NOVARTIND
Swiss pharmaceutical major Novartis AG has announced its decision to sell its entire 70.68% stake in its publicly listed Indian arm, Novartis India Limited, for approximately ₹1,446 crore. The stake will be acquired by a consortium led by private equity firm ChrysCapital. This move triggered a mandatory open offer for public shareholders and resulted in an 18% surge in Novartis India's share price, reflecting significant investor interest in the change of control.
The definitive agreement involves the sale of 1,74,50,680 equity shares held by Novartis AG. The acquiring consortium includes WaveRise Investments, ChrysCapital Fund X, and Two Infinity Partners. This divestment is the culmination of a strategic review that Novartis AG initiated in February 2024, aimed at realigning its global operations. The company stated that this transaction helps complete its transformation into a 'pure-play innovative medicines company' and aligns its footprint for sustainable long-term growth.

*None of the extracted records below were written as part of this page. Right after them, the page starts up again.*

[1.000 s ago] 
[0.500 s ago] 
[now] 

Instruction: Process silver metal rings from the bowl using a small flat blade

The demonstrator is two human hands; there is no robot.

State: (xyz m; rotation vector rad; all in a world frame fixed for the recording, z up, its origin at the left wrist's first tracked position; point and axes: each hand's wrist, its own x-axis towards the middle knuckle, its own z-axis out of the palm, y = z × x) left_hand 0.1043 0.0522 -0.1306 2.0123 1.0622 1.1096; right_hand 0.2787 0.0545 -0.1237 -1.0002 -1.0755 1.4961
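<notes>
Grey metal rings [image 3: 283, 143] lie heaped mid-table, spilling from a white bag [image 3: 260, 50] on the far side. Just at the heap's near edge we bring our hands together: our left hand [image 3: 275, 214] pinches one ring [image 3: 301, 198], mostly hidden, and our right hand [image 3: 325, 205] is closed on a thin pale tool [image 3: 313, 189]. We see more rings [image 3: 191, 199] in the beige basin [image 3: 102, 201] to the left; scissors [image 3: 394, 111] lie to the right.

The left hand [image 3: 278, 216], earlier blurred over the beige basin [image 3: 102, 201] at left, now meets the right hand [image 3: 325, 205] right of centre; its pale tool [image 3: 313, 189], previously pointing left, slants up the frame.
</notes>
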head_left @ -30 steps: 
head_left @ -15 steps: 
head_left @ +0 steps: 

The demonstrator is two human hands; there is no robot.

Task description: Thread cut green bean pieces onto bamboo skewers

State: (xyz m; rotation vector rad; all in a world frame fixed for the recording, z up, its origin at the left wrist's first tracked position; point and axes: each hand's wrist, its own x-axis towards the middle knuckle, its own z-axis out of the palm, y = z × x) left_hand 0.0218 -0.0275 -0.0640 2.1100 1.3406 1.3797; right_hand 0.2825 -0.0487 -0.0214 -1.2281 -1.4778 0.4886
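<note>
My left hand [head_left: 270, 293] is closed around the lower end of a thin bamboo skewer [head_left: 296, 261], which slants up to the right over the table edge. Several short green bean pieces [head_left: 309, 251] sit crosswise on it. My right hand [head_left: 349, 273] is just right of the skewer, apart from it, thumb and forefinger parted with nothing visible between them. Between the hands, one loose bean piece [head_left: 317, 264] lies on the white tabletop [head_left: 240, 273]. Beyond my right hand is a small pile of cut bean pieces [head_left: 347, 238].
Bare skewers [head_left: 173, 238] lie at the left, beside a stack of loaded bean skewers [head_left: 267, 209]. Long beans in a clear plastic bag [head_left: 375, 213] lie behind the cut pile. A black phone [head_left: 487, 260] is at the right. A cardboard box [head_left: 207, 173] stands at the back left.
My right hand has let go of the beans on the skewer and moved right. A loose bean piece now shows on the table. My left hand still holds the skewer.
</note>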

As per SEBI's takeover regulations, the acquisition of a controlling stake triggers a mandatory open offer to the public shareholders. The consortium has consequently announced an offer to acquire up to an additional 26% of Novartis India's voting share capital. This translates to 64,19,608 equity shares. The open offer price has been fixed at ₹860.64 per share, representing a 3.64% premium over the closing price of ₹830.45 on the day before the announcement. The total consideration for the open offer, if fully subscribed, will amount to ₹552.49 crore, payable in cash.
The deal is structured in two parts: the primary stake sale from the promoter and the subsequent open offer to the public. The underlying transaction for the 70.68% stake is valued at ₹1,445.89 crore. The open offer for the 26% stake is valued at ₹552.49 crore.
Interestingly, the share purchase agreement reveals a differentiated pricing structure for the consortium members acquiring the promoter's stake.
The announcement was met with strong positive sentiment from the market. On February 20, 2026, the day of the news, shares of Novartis India surged by as much as 20%, hitting the upper circuit at ₹996.50 on the BSE. This was significantly above the open offer price, suggesting that investors anticipate further value creation under the new ownership.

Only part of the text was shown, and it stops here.